Extracted entries:
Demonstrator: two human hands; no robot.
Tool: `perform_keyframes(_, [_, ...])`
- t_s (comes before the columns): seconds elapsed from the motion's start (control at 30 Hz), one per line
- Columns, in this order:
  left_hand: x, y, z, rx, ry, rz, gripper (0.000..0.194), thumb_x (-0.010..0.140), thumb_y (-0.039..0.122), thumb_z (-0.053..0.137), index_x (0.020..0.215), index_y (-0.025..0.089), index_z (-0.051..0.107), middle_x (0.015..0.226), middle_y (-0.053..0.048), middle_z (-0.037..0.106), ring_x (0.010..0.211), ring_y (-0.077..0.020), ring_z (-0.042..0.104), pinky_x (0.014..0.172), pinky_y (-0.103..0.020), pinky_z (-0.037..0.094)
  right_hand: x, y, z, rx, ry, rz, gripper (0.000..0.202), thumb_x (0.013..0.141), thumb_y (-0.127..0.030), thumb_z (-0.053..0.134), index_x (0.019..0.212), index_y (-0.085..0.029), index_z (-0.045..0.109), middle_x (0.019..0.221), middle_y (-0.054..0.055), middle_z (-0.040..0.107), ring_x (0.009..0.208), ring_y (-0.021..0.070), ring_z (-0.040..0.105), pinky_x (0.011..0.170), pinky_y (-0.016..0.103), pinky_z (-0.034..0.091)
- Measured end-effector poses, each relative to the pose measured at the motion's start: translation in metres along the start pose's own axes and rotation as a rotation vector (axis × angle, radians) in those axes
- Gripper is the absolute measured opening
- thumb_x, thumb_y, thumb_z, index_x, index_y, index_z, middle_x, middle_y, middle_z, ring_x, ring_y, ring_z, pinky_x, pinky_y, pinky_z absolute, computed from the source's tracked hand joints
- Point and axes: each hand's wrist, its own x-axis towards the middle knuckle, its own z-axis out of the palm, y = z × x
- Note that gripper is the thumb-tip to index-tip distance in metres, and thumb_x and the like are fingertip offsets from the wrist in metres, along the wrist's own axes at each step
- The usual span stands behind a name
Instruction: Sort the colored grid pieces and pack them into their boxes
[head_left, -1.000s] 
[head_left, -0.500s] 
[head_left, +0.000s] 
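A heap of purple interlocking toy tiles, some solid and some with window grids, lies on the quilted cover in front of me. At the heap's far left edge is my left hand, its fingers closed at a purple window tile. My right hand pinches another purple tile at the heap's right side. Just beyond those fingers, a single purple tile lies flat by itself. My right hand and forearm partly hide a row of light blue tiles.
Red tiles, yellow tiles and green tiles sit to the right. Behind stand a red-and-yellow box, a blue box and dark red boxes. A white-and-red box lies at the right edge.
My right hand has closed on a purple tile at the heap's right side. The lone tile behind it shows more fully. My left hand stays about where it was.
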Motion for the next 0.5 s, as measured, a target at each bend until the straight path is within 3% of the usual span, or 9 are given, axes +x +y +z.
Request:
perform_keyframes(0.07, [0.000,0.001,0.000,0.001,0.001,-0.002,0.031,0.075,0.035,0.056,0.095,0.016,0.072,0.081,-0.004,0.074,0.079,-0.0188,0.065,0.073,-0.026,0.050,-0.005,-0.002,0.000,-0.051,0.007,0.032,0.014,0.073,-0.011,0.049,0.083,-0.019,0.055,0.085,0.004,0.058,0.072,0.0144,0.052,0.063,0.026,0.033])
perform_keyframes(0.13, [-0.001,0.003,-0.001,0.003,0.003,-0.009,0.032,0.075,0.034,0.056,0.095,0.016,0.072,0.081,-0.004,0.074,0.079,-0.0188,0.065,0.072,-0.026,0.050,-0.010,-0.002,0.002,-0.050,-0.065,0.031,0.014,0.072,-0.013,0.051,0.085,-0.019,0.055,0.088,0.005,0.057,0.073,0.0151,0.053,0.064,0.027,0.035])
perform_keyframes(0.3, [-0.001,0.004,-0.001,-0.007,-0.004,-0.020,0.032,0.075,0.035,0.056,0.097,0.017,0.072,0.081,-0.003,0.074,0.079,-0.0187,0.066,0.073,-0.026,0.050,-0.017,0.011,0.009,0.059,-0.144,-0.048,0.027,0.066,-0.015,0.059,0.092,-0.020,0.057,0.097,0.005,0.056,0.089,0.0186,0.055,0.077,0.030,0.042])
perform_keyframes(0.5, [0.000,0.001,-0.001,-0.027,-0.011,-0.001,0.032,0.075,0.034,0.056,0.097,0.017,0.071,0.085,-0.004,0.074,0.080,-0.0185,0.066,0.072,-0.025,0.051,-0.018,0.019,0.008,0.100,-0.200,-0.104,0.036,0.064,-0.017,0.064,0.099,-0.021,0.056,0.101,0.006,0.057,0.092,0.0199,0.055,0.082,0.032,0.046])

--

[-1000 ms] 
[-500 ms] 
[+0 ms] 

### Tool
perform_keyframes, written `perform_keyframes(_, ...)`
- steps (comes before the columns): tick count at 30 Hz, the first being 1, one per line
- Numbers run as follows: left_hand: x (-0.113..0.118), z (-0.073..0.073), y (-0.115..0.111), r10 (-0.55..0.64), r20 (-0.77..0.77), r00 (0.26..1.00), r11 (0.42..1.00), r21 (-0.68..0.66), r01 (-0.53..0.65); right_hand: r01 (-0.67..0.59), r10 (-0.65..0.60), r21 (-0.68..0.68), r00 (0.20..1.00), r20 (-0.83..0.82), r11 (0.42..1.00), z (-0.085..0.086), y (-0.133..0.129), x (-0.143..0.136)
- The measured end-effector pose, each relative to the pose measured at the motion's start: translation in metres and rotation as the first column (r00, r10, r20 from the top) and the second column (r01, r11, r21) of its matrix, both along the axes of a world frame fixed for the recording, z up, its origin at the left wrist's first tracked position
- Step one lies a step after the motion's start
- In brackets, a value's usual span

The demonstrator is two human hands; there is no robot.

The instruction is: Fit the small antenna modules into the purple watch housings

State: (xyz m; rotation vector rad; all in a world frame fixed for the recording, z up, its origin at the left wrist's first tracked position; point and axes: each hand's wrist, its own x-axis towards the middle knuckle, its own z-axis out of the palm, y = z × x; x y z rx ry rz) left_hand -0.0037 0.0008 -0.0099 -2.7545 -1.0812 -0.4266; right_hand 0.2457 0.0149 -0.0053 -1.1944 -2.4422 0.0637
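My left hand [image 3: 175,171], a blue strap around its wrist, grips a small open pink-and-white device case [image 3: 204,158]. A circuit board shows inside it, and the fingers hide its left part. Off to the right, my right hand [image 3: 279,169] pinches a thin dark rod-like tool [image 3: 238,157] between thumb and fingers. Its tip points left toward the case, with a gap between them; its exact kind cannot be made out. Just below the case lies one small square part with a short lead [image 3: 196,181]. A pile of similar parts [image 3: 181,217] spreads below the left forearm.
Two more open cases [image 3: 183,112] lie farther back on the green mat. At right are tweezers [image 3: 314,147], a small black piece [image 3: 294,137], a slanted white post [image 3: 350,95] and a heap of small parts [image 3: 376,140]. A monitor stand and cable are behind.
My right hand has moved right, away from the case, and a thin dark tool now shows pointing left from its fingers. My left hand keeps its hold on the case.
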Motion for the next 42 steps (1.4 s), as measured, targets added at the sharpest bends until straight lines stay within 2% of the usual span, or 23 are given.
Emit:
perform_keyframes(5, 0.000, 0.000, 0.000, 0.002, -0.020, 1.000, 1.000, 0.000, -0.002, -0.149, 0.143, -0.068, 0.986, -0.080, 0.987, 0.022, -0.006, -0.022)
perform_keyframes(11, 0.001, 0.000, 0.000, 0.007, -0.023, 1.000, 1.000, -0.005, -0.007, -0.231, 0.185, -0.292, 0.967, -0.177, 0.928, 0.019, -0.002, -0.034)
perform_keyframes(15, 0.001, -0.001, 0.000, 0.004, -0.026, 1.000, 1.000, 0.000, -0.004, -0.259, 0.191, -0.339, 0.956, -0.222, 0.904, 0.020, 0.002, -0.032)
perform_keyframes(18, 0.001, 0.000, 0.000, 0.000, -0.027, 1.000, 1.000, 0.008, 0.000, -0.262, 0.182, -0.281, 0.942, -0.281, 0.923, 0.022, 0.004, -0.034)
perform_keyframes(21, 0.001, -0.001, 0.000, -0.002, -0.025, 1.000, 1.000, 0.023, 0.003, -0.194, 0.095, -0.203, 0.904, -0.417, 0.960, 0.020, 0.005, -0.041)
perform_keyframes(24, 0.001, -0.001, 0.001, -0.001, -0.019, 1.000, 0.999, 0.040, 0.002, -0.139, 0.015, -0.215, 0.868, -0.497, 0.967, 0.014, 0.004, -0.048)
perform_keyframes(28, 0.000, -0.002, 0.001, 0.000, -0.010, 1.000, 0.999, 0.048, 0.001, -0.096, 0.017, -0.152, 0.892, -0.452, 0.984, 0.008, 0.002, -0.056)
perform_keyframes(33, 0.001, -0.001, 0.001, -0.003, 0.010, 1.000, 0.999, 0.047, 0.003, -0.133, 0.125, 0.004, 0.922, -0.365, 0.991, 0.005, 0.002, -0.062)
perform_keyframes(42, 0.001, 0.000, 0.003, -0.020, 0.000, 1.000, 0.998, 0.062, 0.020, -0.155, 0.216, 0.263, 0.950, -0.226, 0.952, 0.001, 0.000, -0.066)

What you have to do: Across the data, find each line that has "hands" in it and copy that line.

Solution:
Demonstrator: two human hands; no robot.
The demonstrator is two human hands; there is no robot.

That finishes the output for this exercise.